Dans leur for intérieur, les responsables du football camerounais, en confiant l’intérim à l’ancien gardien international Jacques Songo’o, s’attendaient sans doute à valider facilement leur option de toujours se retourner vers un entraîneur blanc. «Vous avez alors vu, on vous avait dit !», devaient-ils se mettre à chanter si le coup d’essai de Songo’o avait foiré. D’ailleurs, dans les médias nationaux, on s’est évertué ces derniers temps à claironner que l’équipe du Cameroun était sans entraîneur, alors que Songo’o est bien là, désigné dans les conditions que l’on sait pour gérer ne serait-ce que le match amical en Pologne le 11 août, avec une liste de joueurs qui lui a été manifestement dictée. Une mesure qui ressemblait fort à un cadeau empoisonné pour cet homme sans histoire qui, en terme de pedigree personnel (près de deux décennies de carrière internationale, deux Can et une Liga espagnole remportées) peut regarder par exemple un Paul Le Guen de haut. En trois jours et au terme d’un match de qualité des Lions indomptables, celui que l’on pourrait appeler avec à propos «la force tranquille» a confondu ceux qui lui ont tendu le piège, et représente désormais un gros embarras pour le comité des sages chargé de shortlister les candidats au poste de sélectionneur du Cameroun et pour le pouvoir politique de notre pays qui continue, avec une rage incroyable, à se mêler de ce genre de questions qui ne revêtent aucun caractère mystérieux ailleurs.
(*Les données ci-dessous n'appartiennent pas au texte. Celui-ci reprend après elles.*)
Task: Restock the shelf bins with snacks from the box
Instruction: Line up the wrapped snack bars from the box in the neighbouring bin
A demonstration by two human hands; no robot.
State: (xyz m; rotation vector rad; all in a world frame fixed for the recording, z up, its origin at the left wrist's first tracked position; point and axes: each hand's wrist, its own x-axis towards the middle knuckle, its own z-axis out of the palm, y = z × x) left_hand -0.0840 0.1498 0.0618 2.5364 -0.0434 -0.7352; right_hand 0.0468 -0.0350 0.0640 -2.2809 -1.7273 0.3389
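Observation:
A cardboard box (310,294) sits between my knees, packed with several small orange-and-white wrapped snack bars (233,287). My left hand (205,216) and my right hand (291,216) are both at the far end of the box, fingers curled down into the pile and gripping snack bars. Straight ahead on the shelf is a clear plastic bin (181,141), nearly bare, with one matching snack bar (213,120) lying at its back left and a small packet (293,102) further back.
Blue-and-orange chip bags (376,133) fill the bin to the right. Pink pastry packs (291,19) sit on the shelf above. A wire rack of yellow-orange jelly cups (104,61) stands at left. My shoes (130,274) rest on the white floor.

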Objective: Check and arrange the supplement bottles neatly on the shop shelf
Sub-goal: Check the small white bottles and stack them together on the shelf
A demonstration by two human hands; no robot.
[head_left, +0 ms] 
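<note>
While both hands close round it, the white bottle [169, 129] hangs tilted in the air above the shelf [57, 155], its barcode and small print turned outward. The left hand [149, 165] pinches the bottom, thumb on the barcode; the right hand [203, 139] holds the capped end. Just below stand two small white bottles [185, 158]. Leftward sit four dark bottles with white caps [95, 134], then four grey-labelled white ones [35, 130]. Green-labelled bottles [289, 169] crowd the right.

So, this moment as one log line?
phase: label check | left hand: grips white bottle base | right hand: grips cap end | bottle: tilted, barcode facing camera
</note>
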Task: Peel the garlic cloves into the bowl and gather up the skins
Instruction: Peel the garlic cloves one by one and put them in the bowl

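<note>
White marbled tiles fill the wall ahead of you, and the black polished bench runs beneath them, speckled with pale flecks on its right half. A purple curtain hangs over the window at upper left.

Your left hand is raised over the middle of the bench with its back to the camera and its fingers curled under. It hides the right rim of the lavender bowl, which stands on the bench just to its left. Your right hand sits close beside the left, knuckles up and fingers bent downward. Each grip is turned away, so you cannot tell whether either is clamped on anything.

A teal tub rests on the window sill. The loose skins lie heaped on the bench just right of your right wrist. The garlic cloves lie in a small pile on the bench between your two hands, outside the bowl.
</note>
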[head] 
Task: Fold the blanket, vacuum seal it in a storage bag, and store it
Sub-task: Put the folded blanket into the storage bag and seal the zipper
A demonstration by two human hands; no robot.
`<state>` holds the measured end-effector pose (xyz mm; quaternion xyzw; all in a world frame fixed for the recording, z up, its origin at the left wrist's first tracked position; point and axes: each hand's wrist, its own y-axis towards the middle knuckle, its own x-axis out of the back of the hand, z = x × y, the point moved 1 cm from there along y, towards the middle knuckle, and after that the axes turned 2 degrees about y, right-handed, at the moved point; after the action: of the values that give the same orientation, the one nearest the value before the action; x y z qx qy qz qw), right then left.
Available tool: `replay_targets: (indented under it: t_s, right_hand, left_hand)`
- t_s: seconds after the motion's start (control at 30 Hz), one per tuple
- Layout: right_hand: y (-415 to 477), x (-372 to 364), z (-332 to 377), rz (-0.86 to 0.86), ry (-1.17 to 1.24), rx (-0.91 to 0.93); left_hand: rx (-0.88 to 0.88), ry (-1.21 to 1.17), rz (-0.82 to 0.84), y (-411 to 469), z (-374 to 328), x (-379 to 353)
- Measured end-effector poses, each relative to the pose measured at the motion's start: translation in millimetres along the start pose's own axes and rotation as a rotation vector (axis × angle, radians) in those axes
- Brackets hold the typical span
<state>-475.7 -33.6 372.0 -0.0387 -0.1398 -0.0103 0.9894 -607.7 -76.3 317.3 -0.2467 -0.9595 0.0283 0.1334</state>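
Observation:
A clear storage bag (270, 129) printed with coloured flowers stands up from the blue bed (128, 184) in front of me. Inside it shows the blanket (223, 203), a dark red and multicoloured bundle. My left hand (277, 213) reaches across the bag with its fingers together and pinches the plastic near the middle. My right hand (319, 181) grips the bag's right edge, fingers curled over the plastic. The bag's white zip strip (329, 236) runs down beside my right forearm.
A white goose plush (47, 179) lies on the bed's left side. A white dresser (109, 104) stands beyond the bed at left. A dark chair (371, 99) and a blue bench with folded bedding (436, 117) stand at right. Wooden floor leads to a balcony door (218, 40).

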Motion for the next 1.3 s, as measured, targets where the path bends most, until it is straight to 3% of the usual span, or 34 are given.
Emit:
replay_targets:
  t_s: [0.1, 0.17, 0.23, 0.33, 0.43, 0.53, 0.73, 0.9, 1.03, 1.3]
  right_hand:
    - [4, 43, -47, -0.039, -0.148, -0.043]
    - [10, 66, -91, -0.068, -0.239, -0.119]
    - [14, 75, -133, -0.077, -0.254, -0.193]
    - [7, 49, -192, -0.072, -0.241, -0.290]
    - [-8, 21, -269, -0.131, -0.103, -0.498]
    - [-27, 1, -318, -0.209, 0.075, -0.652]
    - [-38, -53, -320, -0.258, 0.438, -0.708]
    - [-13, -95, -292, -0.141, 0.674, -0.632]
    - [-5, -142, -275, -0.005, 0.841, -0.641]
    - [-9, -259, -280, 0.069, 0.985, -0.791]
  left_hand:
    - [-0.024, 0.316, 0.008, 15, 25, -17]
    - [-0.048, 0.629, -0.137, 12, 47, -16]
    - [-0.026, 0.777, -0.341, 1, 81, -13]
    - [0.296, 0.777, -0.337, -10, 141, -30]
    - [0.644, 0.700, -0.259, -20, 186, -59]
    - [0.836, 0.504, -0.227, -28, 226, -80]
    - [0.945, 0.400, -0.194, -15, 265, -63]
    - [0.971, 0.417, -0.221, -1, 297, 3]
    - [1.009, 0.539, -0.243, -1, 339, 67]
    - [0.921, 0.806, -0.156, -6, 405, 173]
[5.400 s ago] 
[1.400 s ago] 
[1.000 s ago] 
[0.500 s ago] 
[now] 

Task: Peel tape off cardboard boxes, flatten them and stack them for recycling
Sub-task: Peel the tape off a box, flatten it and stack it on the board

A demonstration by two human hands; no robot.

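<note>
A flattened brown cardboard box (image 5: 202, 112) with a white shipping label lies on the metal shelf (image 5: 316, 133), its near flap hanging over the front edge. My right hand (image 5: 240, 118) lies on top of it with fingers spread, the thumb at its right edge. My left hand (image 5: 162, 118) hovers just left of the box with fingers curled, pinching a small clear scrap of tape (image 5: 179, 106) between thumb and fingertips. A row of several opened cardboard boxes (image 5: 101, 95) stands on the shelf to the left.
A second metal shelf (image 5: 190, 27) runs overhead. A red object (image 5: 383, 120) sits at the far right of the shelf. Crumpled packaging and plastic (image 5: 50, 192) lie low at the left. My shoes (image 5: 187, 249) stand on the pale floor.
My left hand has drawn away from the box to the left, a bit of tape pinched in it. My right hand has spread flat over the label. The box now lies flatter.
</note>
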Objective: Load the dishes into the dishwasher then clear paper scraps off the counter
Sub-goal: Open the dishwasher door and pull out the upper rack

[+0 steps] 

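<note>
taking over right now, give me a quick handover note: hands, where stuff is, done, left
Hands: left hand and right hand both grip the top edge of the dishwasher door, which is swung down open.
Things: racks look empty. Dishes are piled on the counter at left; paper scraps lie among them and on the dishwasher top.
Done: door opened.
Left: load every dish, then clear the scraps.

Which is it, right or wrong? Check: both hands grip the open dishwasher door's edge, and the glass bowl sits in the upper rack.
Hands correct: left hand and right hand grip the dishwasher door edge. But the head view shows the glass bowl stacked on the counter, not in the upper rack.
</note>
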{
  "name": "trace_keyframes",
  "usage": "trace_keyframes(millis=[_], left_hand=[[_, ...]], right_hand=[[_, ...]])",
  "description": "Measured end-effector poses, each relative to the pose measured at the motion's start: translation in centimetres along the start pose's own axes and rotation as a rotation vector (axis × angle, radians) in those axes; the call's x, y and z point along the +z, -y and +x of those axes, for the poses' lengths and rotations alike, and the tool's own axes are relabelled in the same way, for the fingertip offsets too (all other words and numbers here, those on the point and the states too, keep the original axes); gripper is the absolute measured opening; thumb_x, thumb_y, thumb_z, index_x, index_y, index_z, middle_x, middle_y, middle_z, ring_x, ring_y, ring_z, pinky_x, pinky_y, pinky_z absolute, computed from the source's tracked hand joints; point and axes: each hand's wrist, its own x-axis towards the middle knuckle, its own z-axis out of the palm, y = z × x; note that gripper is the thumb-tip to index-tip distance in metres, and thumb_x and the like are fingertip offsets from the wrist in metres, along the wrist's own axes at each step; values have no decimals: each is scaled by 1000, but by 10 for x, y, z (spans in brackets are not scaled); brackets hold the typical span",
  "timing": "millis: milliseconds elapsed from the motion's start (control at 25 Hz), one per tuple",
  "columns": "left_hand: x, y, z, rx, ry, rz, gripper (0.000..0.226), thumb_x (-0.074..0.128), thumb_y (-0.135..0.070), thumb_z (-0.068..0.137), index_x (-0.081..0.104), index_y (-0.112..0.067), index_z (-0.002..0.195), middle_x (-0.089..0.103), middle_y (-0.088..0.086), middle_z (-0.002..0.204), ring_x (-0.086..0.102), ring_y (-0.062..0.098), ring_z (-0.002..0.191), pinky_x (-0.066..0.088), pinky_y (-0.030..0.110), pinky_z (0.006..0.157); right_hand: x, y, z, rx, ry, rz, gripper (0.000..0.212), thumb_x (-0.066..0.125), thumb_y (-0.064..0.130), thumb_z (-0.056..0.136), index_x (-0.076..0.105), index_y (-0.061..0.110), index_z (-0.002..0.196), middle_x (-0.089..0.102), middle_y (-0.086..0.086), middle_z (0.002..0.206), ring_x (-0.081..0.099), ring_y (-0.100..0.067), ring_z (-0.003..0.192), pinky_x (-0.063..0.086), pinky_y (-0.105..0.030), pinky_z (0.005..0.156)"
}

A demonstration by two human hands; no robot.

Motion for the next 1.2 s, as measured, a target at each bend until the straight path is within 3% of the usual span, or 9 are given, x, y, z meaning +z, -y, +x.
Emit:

Quels arguments ceux là vont-ils encore utiliser pour tenter de faire accepter leur politique éculée et absurde de confier les rênes de la sélection nationale de football à un étranger, maintenant qu’a volé en éclats un mercredi soir sur la pelouse de Szczecin leur thèse qu’ils croyaient en béton selon laquelle un technicien camerounais n’aura jamais assez de personnalité pour diriger un groupe de joueurs professionnels et de stars ? Car même en se laissant influencer pour la composition de sa liste des joueurs convoqués, l’ancien portier de Dragon de Douala, Canon de Yaoundé, Toulon, Metz et La Corogne a démontré en 90 minutes seulement des qualités indéniables de meneur d’hommes, de gestionnaire rationnel des ressources humaines à sa disposition et surtout de connaisseur du football.
En fait, les Lions indomptables n’ont pas besoin d’un nom ronflant ou pistonné au plus haut niveau des Etats, qui va coûter une fortune au contribuable camerounais. Ils ont juste besoin d’un cadre qui a un vécu important dans le football de haut niveau, qui connaît le football en général et le football camerounais en particulier, et peut rester concentré sur son job pour transmettre sa vision à de bons footballeurs en activité appelés à défendre les couleurs de leur pays. Et, malheureusement pour les tenants de la thèse de l’infaillibilité de la piste des sélectionneurs Blancs, des Jacques Songo’o, il y’en a un paquet au Cameroun.